According to OReGO, I drove the truck 5,177.8 miles. The vehicle burned 242.47 gallons of fuel — regular gas, by the way — and the gas tax amounted to just under $73. (The road user charge was about $78, so I owe them $5, but there have been some adjustments, and as a result the program actually owes me about $6.)

Some of those 5,000 miles were on I-5 between here and Southern Oregon, and some of the rest were on Highway 34 between here and the coast. Both the interstate and the state highway have been kept, in my experience, in better than average condition. I realize that keeping them that way is a matter of money. And getting to use our entire road system over 5,000 miles for about 70 bucks seems to me a pretty good deal. Too good a deal, actually, so if they want to raise the price a little, who am I to object?

The Oregonian reports that a special committee of legislators working on a transportation package for the 2017 session hasn’t come up with anything yet. But they’re considering all kinds of ways to raise road revenue including, the Portland paper said, a fee on bicycles. That wouldn’t bother me, either, considering how much I use the road network riding my bike. If nothing else, a bike registration or sales fee would at least shut up all those who maintain — mistakenly, I might add — that cyclists are getting a free ride. (hh)

 

 

 



6 responses to “We road users have a sweet deal”

  1. Leroy says:

    So a few of us have decided we havent paid enough tax at the pump and have volenteered to become a auditor by living with a GPS in their car, to determine their rate of speed, their acceleration, and decelleration habits coupled with the added fuel tax at the pump. I think Oregonians pay a very high rate of tax, the fuel tax has been sufficient to keep Oregon roads in top shape. why volenteer to encourage more taxation?

  2. George Pugh says:

    For starters, Mr. Hering, thank you for participating in the grand experiment. I kept thinking I would sign up one our vehicles but, as I have said too often, “If the road to hell is paved with good intentions, I must be the road-master.”
    That being said, your F150 seemed to be a good match for our current state fuel tax with an equivalent $0.015 per gallon. Do you know what the state averages are showing?
    Just curious.

    I would support an increase in use taxes/fees for maitainence, and upgrades when needed, of existing streets and roads. I would prefer that the enacting legislation included getting rid of the Little-Davis-Bacon act in Oregon and making us a right-to-work state, while I dreaming.

  3. Leroy says:

    Recall our kicker?
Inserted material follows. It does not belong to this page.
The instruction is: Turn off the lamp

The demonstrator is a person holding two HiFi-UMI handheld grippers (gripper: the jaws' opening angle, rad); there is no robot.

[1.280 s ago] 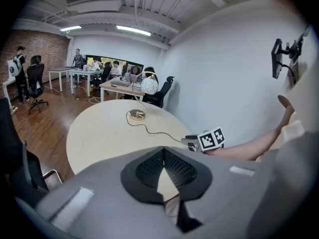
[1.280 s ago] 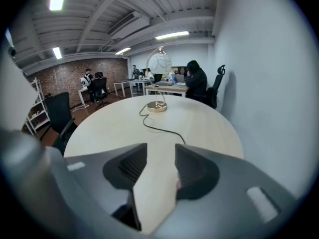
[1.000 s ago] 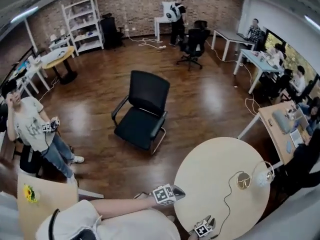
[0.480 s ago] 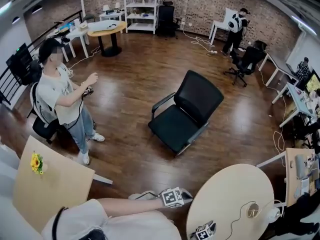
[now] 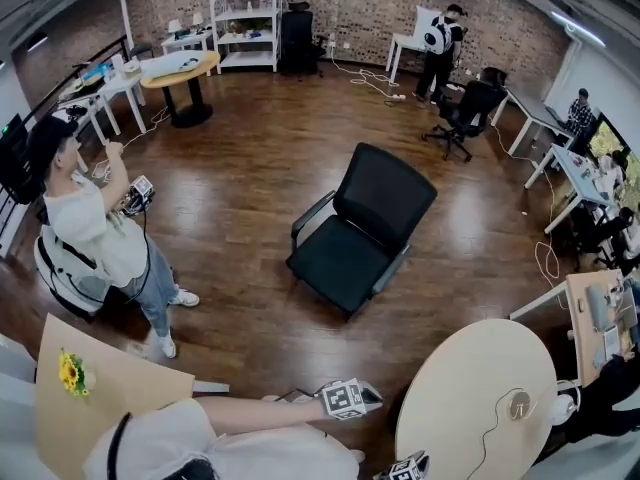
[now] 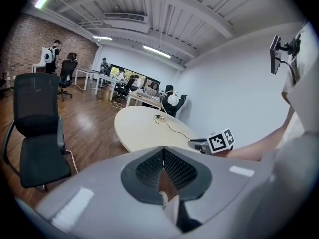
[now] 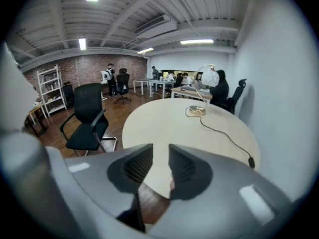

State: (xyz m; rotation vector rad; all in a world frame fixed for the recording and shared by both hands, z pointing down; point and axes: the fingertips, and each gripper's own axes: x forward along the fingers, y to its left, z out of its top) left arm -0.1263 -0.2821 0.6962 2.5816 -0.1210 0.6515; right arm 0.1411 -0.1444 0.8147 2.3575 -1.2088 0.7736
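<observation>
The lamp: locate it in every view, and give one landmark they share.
Head view: lower right, lamp on the round table near its right edge.
Left gripper view: lamp just above centre, at the table's far end.
Right gripper view: lamp upper right of centre, across the table.
Shared landmark: the black chair.

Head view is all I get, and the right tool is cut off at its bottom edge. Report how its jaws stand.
Observer: The right tool has just been closing its jaws. They stand apart with nothing between them, aimed across the round table.
Operator: Now the left tool.
Observer: Its jaws meet at the tips and hold nothing.
Operator: Describe the lamp and its cord.
Observer: The lamp stands at the table's far side. Its cord runs from the base toward the wall side and bears a dark block near the table's edge.
</observation>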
When the liberals manufacture means to overspend thereby eliminate our kicker I dont believe for a minute that a volunteered tax will end in a refund. We are dealing with Liberal politicians.

    • Thomas Aaron says:

      Haha! Liberals? How about just any good old boy politician? That two party mentality has you working against your own best interests. They’re all the same crooks. Point your bias towards all those that have earned it.

      That said, tax the the hell out of those that avoid paying their fare share in the first place and not us poor saps who don’t have our own personal driver.

    • Tony White says:

      Exactly on the mark, Leroy. So often good proposals are implemented, only to have them corrupted at a later date by political greed. Be suspicious. Be very suspicious.

  4. John Hartman says:

    I admire Hering’s willingness to support our national infrastructure through non-traditional means. Given that most vehicles are using less and less gas and will quickly enough be replaced by electric or hydrogen-powered vehicles, it only makes sense to explore options to pay for the roadways people depend on.

    I am weary of those who believe they deserve to have good roads simply by their mere existence…as though their presence on the planet’s surface is justification enough for others to provide for them. Gas taxes are anathema.

    These are the very same privileged folks who complain when ODOT doesn’t maintain the roads sufficiently. These are the very same people who believe that Mexico will pay for the Wall. Delusion runs amuck.